WHAT YOU NEED TO DO:
Pictures are not part of the copy; reproduce the remaining data exactly.

** MATERIAL PROVIDED follows **

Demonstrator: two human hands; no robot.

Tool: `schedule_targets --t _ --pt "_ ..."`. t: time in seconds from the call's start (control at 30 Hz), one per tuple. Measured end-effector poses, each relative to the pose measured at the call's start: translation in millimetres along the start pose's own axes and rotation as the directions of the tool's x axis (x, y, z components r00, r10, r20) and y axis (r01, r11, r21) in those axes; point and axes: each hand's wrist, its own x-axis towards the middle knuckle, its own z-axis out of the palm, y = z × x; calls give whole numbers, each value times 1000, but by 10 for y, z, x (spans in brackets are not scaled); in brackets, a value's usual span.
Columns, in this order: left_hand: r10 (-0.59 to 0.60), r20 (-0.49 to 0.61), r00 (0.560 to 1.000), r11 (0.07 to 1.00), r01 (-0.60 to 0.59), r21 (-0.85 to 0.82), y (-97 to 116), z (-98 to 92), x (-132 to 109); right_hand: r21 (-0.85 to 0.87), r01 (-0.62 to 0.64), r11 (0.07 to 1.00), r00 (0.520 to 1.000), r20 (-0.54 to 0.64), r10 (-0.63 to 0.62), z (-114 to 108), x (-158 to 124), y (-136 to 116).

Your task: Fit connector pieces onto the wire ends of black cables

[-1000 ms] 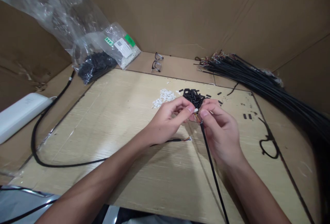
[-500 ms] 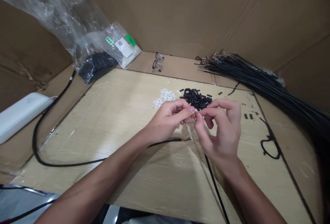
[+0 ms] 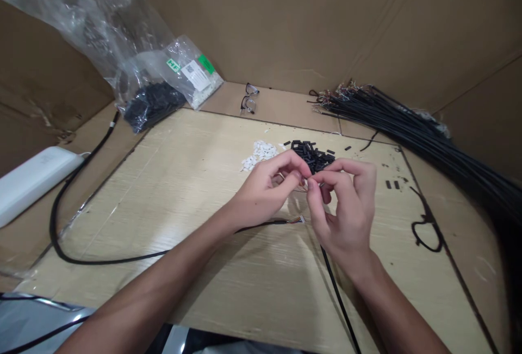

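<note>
Above the middle of the board, my left hand (image 3: 271, 186) and my right hand (image 3: 347, 202) meet fingertip to fingertip. Thin coloured wires (image 3: 302, 183) show between them, with the left fingers curled round them and the right thumb and forefinger pinching at their ends. The exact tips are too small to make out. Below my right hand a black cable (image 3: 337, 287) runs down to the board's front edge. Another black cable (image 3: 142, 257) passes under my left forearm; its coloured wires finish in a small white connector (image 3: 302, 219) lying beneath the hands.
Behind the hands lie a pile of white connector pieces (image 3: 264, 150) and a heap of short black tubes (image 3: 312, 154). A bundle of black cables (image 3: 411, 125) lies right, glasses (image 3: 248, 98) and a plastic bag (image 3: 153, 104) at the back, a white box (image 3: 36, 180) left.
My left fingers have shifted, the forefinger now arching forward to the right fingertips and the thumb drawn back. My right hand has moved slightly left.
</note>
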Motion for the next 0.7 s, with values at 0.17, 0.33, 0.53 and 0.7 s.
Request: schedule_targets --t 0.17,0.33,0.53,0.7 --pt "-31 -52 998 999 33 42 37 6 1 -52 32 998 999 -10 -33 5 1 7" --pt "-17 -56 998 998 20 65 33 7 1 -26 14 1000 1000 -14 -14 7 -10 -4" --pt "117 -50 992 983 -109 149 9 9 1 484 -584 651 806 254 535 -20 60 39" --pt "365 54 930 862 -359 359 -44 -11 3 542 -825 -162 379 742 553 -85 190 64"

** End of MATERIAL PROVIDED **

REPLY:
Demonstrator: two human hands; no robot.

Tool: `schedule_targets --t _ --pt "_ ..."`. t: time in seconds from the call's start (control at 30 Hz), one per tuple. Measured end-effector poses, each relative to the pose measured at the call's start: translation in millimetres along the start pose's own axes and rotation as the directions of the tool's x axis (x, y, z components r00, r10, r20) and y axis (r01, r11, r21) in those axes; point and axes: each hand's wrist, its own x-axis towards the middle knuckle, its own z-axis out of the palm, y = z × x; calls give whole numbers, each value times 1000, but by 10 for y, z, x (spans in brackets are not scaled); in brackets, a value's usual span.
Columns, in this order: left_hand: r10 (-0.59 to 0.60), r20 (-0.49 to 0.61), r00 (0.560 to 1.000), r11 (0.07 to 1.00), r01 (-0.60 to 0.59), r21 (-0.85 to 0.82), y (-97 to 116), z (-98 to 92), x (-132 to 109); right_hand: r21 (-0.85 to 0.87), r01 (-0.62 to 0.64), r11 (0.07 to 1.00), r00 (0.520 to 1.000), r20 (-0.54 to 0.64), r10 (-0.63 to 0.62), z (-114 to 108), x (-158 to 124), y (-136 to 116).

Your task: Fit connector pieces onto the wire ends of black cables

[-1000 ms] 
[-500 ms] 
[+0 ms] 

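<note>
Above the middle of the board, my left hand (image 3: 271, 186) and my right hand (image 3: 347, 202) meet fingertip to fingertip. Thin coloured wires (image 3: 302, 183) show between them, with the left fingers curled round them and the right thumb and forefinger pinching at their ends. The exact tips are too small to make out. Below my right hand a black cable (image 3: 337, 287) runs down to the board's front edge. Another black cable (image 3: 142, 257) passes under my left forearm; its coloured wires finish in a small white connector (image 3: 302, 219) lying beneath the hands.
Behind the hands lie a pile of white connector pieces (image 3: 264, 150) and a heap of short black tubes (image 3: 312, 154). A bundle of black cables (image 3: 411, 125) lies right, glasses (image 3: 248, 98) and a plastic bag (image 3: 153, 104) at the back, a white box (image 3: 36, 180) left.
My left fingers have shifted, the forefinger now arching forward to the right fingertips and the thumb drawn back. My right hand has moved slightly left.
</note>
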Motion for the next 0.7 s, with values at 0.17, 0.33, 0.53 and 0.7 s.
Request: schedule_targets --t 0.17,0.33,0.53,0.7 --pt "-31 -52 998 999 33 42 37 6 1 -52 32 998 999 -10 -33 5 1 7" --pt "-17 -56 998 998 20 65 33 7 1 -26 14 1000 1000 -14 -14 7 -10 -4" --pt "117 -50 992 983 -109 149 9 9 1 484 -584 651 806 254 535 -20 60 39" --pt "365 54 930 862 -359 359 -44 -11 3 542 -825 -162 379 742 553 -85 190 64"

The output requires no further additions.